Justification for selection of repeated dose toxicity via oral route - systemic effects endpoint:
Selected study (CIVO, 1990) continues work conducted in an earlier study (CIVO, 1989). The later study included dose levels intermediate to those used in the 1989 study to better assess the effect threshold. Note that both studies are considered reliable as they were both conducted in compliance with GLP and used methodology broadly consistent with the modern OECD Test Guideline 407.

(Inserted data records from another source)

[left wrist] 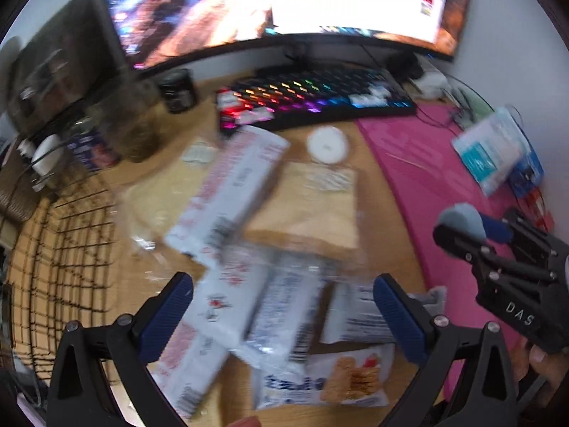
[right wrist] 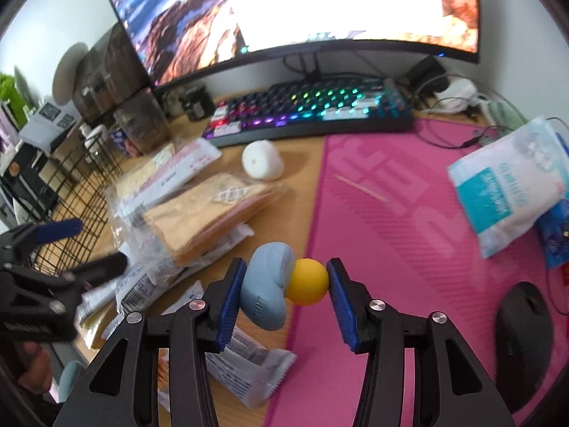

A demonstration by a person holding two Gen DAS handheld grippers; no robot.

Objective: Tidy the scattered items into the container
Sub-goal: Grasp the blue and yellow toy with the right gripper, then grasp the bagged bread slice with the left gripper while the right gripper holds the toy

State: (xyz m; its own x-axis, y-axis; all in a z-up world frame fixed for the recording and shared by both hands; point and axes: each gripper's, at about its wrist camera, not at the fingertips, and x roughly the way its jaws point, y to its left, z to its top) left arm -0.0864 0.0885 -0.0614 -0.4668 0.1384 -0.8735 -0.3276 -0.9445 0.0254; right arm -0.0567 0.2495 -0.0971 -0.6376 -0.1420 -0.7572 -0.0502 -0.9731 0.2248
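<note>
My right gripper (right wrist: pixel 286 286) is shut on a pale blue and yellow toy (right wrist: pixel 270 288), held above the desk edge of the pink mat (right wrist: pixel 409 220). It also shows in the left wrist view (left wrist: pixel 473 222) with the toy's blue end (left wrist: pixel 458 215). My left gripper (left wrist: pixel 282 315) is open above a heap of snack packets (left wrist: pixel 270 302) and a long white box (left wrist: pixel 227 199). A black wire basket (left wrist: pixel 67 249) stands to the left; it shows in the right wrist view too (right wrist: pixel 74 192). A sandwich pack (right wrist: pixel 206 213) lies on the heap. My left gripper appears there (right wrist: pixel 71 245).
A lit keyboard (right wrist: pixel 306 114) and monitor (right wrist: pixel 284 10) stand at the back. A white round object (right wrist: pixel 263 160), a thin stick (right wrist: pixel 359 186), a white-and-teal pouch (right wrist: pixel 508 178) and a black mouse (right wrist: pixel 524 338) lie on the desk. Dark jars (left wrist: pixel 177 90) stand back left.
</note>
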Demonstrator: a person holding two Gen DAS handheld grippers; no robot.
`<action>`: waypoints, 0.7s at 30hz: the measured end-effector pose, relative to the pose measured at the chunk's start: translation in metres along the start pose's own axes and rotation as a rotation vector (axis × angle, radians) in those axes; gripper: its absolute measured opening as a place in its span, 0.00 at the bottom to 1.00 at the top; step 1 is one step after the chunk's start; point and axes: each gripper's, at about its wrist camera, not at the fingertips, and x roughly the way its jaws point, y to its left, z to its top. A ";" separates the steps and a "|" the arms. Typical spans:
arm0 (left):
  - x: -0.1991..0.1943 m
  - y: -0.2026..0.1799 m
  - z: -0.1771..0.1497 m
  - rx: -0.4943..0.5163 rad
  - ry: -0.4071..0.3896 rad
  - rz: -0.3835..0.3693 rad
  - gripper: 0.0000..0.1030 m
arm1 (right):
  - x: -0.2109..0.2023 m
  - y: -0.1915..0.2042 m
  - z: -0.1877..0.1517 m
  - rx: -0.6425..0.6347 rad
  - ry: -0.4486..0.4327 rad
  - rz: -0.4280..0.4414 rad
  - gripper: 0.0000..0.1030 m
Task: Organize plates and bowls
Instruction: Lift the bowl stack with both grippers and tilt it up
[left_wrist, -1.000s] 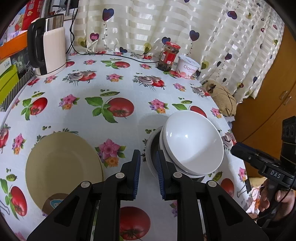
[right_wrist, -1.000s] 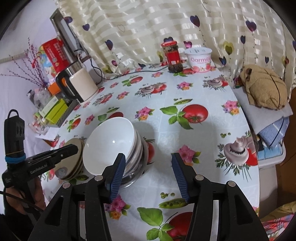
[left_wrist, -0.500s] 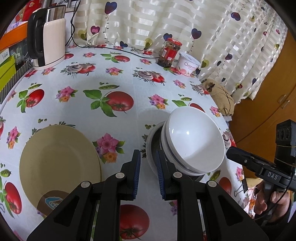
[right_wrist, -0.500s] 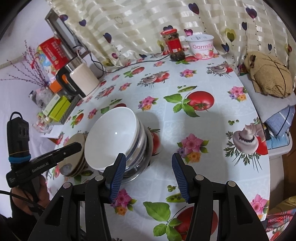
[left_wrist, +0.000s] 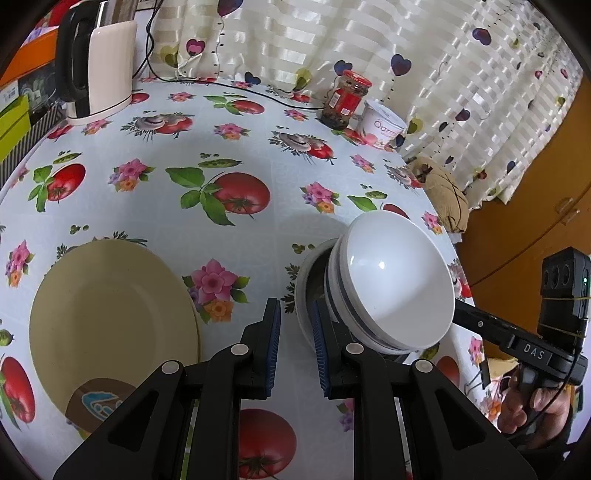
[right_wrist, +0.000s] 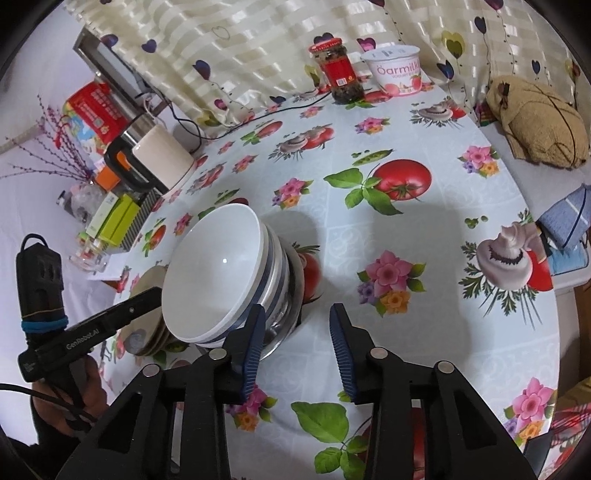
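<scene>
Left gripper (left_wrist: 297, 325) is narrow, jaws nearly together with only bare tablecloth showing in the gap; nothing held. It sits low over the table (left_wrist: 258, 147), between the tan plate (left_wrist: 110, 317) on its left and the bowl stack (left_wrist: 391, 291) on its right. Its right finger is just beside the stack's outer rim; I cannot tell if it touches.

Right gripper (right_wrist: 297, 332) has its jaws closing, gap moderate, nothing between them but tablecloth. Its left finger (right_wrist: 253, 339) overlaps the lower edge of the bowl stack (right_wrist: 225, 273) in view; contact not clear.

Bowl stack: white bowls nested, tilted, blue bands on the outer walls, sitting in a wider shallow dish at the near side of the table. From the right wrist view the tan plates (right_wrist: 147, 328) look like a small stack, partly hidden behind the left gripper body.

Far edge of table: kettle (left_wrist: 99, 62), red-lid jar (left_wrist: 345, 99), yogurt tub (left_wrist: 382, 123), well apart from the dishes. I see a hand on each gripper handle.
</scene>
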 end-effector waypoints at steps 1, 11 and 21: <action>0.001 0.001 0.000 -0.005 0.003 0.000 0.18 | 0.000 0.000 0.000 0.003 0.001 0.003 0.30; 0.008 0.003 -0.001 -0.024 0.032 -0.038 0.18 | 0.006 0.000 0.002 0.016 0.009 0.019 0.22; 0.020 0.002 0.001 -0.019 0.066 -0.051 0.18 | 0.020 -0.007 -0.002 0.046 0.049 0.031 0.21</action>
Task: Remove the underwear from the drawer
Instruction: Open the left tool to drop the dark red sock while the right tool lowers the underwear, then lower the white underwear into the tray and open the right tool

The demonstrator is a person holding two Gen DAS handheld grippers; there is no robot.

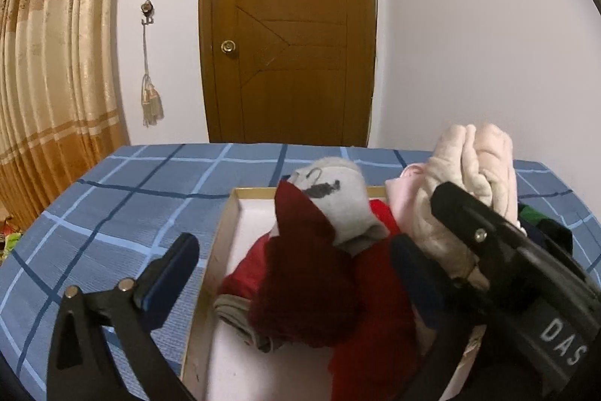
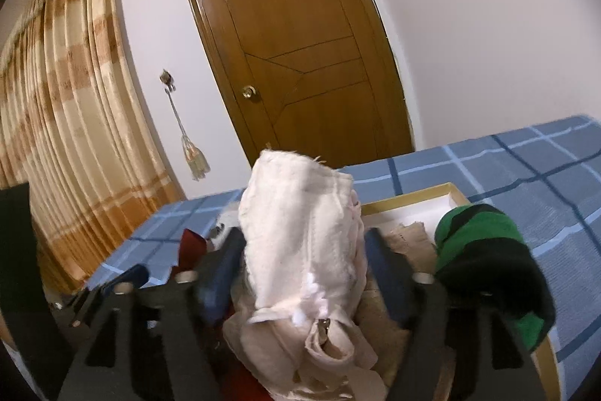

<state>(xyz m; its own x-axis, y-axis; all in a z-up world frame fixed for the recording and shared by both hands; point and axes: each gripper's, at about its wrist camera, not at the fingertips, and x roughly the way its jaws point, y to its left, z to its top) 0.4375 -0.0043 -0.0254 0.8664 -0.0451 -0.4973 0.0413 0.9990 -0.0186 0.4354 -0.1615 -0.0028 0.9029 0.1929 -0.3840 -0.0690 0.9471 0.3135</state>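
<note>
While the cream underwear roll (image 2: 300, 232) stands upright between the right gripper's (image 2: 302, 273) parted, unclenched fingers, the left gripper (image 1: 296, 273) gapes released over red garments (image 1: 311, 284).

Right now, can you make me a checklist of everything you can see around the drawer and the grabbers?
Surface: blue checked bedsheet with the drawer lying on it.
Job's things: cream rolled garment standing up; dark red garment and grey garment with a dark mark in the drawer.
Clutter: green and black roll at the drawer's right side.
Grippers: left gripper open wide, dark red garment between the jaws; right gripper open, either side of the cream rolled garment, pads not pressing.
Cables: nothing seen.
Surroundings: wooden door, striped curtain, tassel on a wall hook.
</note>
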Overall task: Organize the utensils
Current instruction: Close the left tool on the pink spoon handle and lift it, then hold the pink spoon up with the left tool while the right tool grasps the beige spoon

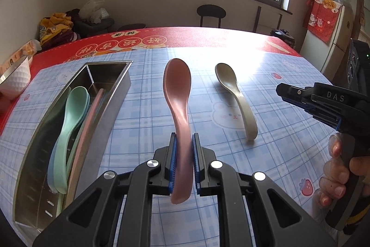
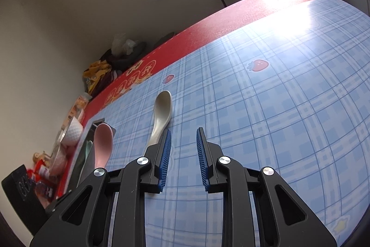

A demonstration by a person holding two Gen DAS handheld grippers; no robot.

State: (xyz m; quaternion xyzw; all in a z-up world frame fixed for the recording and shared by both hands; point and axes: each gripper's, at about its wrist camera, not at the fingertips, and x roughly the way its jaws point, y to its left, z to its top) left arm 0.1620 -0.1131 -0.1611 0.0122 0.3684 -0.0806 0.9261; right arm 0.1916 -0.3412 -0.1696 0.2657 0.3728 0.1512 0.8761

Justification for classification or non-classification

Apparent toxic effects were seen in the liver of animals treated at high doses, however these effects were seen to recover after the end of treatment. With reference to the CLP Regulation (Regulation (EC) 1272/2008), Annex I section 3.9.2.8.1 the effects seen in the liver in these studies are not considered to justify classification for Specific Target Organ Toxicity (STOT, Repeated dose). In addition, although effects were seen in the kidneys of male rats, as stated above because this effect is only seen in male rats, it is not considered to impact on human health, and so for the purposes of classification, kidneys are not considered to be a target organ.

As no data is available on target organ toxicity following repeated exposure by the inhaled or dermal routes, it cannot be stated conclusively that ETD will not cause repeated dose toxicity, and so STOT (repeated dose) is considered inconclusive for classification.